What was the Missouri Compromise of 1820 and What Did it Do?

Background of the Missouri Compromise

The Missouri Compromise was a result of the Founding Fathers not answering the question of slavery.

The founding fathers chose to instead put the question off. They did so because they failed to see eye to eye and needed to ratify the Constitution.

By failing to answer this question once and for all, the Founding Father unintentionally set up a conflict between slave states and free states that would lead to the American Civil War.

The Constitutional Convention

Before the Constitutional Convention, America was governed by the Articles of Confederation. The articles had several flaws, chief among them was the lack of central authority. The Articles did not allow the federal government to tax the states. They also lacked a central executive figure.

When the Founding Fathers met to draft the new Constitution, they quickly ran into an issue: slavery.

Southern delegates wanted to allow slavery in America while Northern delegates felt it out dated. The delegates decided to compromise and to allow slavery where it existed. However, when it came to the question of slavery’s expansion, they left the question unresolved. This created an issue when new states wanted to join the Union, whether as a slave state or as a free state.

King Cotton and the Growth of Slavery

Southern way of life in the 17-19th century in America was built off of slavery. The institution was central to the economy. When the North industrialized during the 19th century, the South continued to double down on slavery.

The Cotton Gin

This had to do with the invention of the cotton gin. The cotton gin made picking cotton much more profitable. Before the invention of this simple machine by Eli Whitney, cotton had to be separated by hand. However, this new invention made it much faster and cheaper to pick cotton. Slave states were invigorated by this invention.


At the same time that the cotton gin was revitalizing the slave trade in the South, another event across the Atlantic Ocean would also fuel this institution. Industrialization.

Industrialization in Britain began in the textile industry. For the first time clothes were being made in factories instead of by hand. This meant that goods could be made faster and cheaper. This increase in productivity lead to an increase in demand for cotton. This demand was met by the Southern United States.

To fuel Britain’s desire for more and more cotton, the South expanded the slave trade and continued to use slave labor, coupled with the cotton gin.

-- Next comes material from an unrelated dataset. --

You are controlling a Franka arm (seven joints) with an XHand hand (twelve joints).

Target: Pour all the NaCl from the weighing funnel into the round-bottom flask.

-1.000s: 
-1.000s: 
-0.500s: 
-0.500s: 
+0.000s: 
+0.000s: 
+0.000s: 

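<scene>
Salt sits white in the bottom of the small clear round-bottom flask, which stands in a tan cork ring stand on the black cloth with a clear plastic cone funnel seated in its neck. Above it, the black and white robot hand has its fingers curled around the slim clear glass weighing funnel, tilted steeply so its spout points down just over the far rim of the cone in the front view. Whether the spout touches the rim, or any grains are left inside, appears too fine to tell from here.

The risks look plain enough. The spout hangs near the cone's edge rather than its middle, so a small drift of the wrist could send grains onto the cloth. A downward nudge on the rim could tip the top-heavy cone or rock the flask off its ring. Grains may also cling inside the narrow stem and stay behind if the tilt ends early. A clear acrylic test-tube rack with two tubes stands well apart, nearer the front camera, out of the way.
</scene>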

These factors combined to make the South more entrenched in this wicked institution. The South began to identify with the idea of a slave state. The two became so interconnected that the South began to identity with slavery and even tried to justify it’s existence.

A Culture of Slavery

As the demand for cotton and slaves grew in the South, Southerners began to become more and more defensive over it’s existence. Southerners tried to use the Bible and Christianity to justify the existence of such a cruel, unfair system.

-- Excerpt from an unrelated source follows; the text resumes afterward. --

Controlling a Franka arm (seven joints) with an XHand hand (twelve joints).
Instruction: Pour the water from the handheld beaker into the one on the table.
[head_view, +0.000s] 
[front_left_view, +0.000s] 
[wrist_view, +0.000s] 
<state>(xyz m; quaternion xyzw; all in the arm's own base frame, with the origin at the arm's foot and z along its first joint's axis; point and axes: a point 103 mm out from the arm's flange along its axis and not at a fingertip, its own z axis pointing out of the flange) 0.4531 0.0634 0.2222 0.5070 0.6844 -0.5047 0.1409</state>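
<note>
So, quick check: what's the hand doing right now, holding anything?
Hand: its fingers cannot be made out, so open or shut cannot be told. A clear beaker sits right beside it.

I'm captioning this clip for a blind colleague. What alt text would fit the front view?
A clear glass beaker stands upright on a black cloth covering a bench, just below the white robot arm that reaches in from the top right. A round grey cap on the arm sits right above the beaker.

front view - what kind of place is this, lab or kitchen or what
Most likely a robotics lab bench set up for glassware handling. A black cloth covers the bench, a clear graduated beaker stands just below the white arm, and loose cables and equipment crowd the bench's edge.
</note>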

By using religion to justify slavery, the people of the South became strongly attached to their beliefs. They believed that they were in the right and were doing work to help Africans who were abducted, packed into a ship, sent across the ocean, and forces to work for nothing in a slave state.

The attachment of religion and slavery only served to further entrench slavery in the Southern way of life.

What to Do With Slavery?

With slavery so entrenched in the South, the Founding Fathers and subsequent generations of politicians struggled with what to do about this “peculiar institution.”

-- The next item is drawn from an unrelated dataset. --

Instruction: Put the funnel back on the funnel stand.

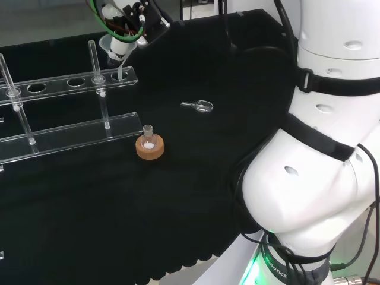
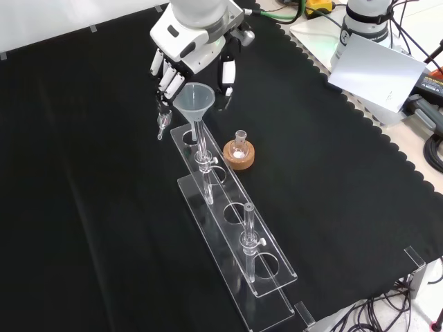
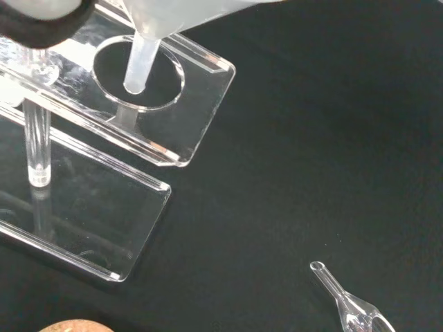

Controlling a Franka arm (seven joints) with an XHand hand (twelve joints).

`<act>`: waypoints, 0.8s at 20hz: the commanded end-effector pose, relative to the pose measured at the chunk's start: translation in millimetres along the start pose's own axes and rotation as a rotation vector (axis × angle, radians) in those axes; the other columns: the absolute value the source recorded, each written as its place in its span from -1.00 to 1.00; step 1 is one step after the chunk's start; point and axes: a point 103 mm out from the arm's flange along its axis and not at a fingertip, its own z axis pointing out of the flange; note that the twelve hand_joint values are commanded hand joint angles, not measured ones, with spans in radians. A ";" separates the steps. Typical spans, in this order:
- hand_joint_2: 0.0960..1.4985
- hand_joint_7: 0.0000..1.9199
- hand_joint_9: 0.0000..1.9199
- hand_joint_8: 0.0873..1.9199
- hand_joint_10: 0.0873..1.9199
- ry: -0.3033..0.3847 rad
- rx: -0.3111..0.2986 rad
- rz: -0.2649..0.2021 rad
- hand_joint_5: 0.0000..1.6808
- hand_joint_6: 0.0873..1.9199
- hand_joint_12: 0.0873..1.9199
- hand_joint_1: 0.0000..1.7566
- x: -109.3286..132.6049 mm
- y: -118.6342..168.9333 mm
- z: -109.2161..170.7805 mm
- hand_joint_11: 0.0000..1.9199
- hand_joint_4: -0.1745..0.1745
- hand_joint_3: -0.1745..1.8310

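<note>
Fingers [image 2: 168, 77] curled round funnel [image 2: 194, 99], stem over end hole of funnel stand [image 2: 235, 228]

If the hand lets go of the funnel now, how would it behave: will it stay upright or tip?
The funnel looks top-heavy: wide cone, thin stem. Its stem tip sits at the end hole of the clear stand, so the hole's rim would probably catch the cone and hold it upright. It looks like light, smooth plastic, so it may slip against the hand or wobble.

Small flask [image 1: 148, 134] on cork ring [image 1: 149, 148]
</note>
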 end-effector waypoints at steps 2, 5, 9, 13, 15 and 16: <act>-0.08 -0.17 0.23 -0.39 -0.80 0.008 0.019 -0.007 -0.10 -0.34 0.18 -0.07 -1.9 9.7 9.9 -0.18 -0.04 -0.28; -0.08 -0.18 0.23 -0.39 -0.80 0.004 0.034 -0.012 -0.10 -0.34 0.18 -0.07 1.8 16.1 15.4 -0.18 -0.04 -0.28; -0.08 -0.18 0.22 -0.39 -0.80 0.005 0.043 -0.015 -0.10 -0.35 0.18 -0.07 4.2 21.3 20.0 -0.18 -0.05 -0.28; -0.08 -0.18 0.22 -0.40 -0.81 0.004 0.059 -0.017 -0.10 -0.35 0.17 -0.07 6.8 24.1 23.3 -0.18 -0.05 -0.28; -0.08 -0.19 0.21 -0.40 -0.81 0.006 0.068 -0.019 -0.11 -0.35 0.17 -0.07 8.7 26.8 28.0 -0.18 -0.06 -0.28; -0.08 -0.19 0.20 -0.40 -0.81 0.010 0.070 -0.020 -0.11 -0.35 0.17 -0.07 8.5 27.1 30.1 -0.18 -0.07 -0.28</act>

Northern abolitionists wanted to ban the practice outright. Less “radical” Northerners wanted to stop the expansion of slavery. However, these Americans ran into the same issue as their forefathers had: how to get rid of slavery and keep the Union together.

It was believed for a time that slavery would die out if it could be contained. The third president of the United States, Thomas Jefferson held this belief. This was the goal of the Northwest Ordinance.

Jeffersonian Containment of Slavery

Jefferson had long struggled with the slavery question. He believed Africans to be inferior to white men, but he still believed slavery to be wrong. However, because of his racist ideology, Jefferson did not believe that slaves could be set free into society.

Jefferson, grappling with this question, said, “we have the wolf by the ear, and we can neither hold him, nor safely let him go.” Here, Jefferson perfectly sums up the question of slavery in 18th century America, especially from the perspective of a slave state.

President Jefferson would ultimately cause tensions to rise with the acquisition of the Louisiana Territory from the French. The president paid a little more than $11 million in 1803 for 828,000 acres of land. This deal secured the Mississippi River and the port of New Orleans.

This tension of what to do with slavery came to a boil in 1818.

What Was the Missouri Compromise?

The Missouri Compromise was a compromise that was passed by Congress in 1820.

The legacy of the Missouri Compromise is a complex one that was rooted in the growing sectional tension between North and South over the expansion of slavery into new lands such as the Louisiana Territory during the first half of the 1800s.

The debate over the Missouri Compromise began in 1818 when the territory of Missouri (acquired during Thomas Jefferson’s deal, the Louisiana Territory) wanted admission to the Union as a state. The Missouri crisis probed an enormously problematic area of American politics that would explode in a civil war. Missouri was the first territory west of the Mississippi River to apply for statehood.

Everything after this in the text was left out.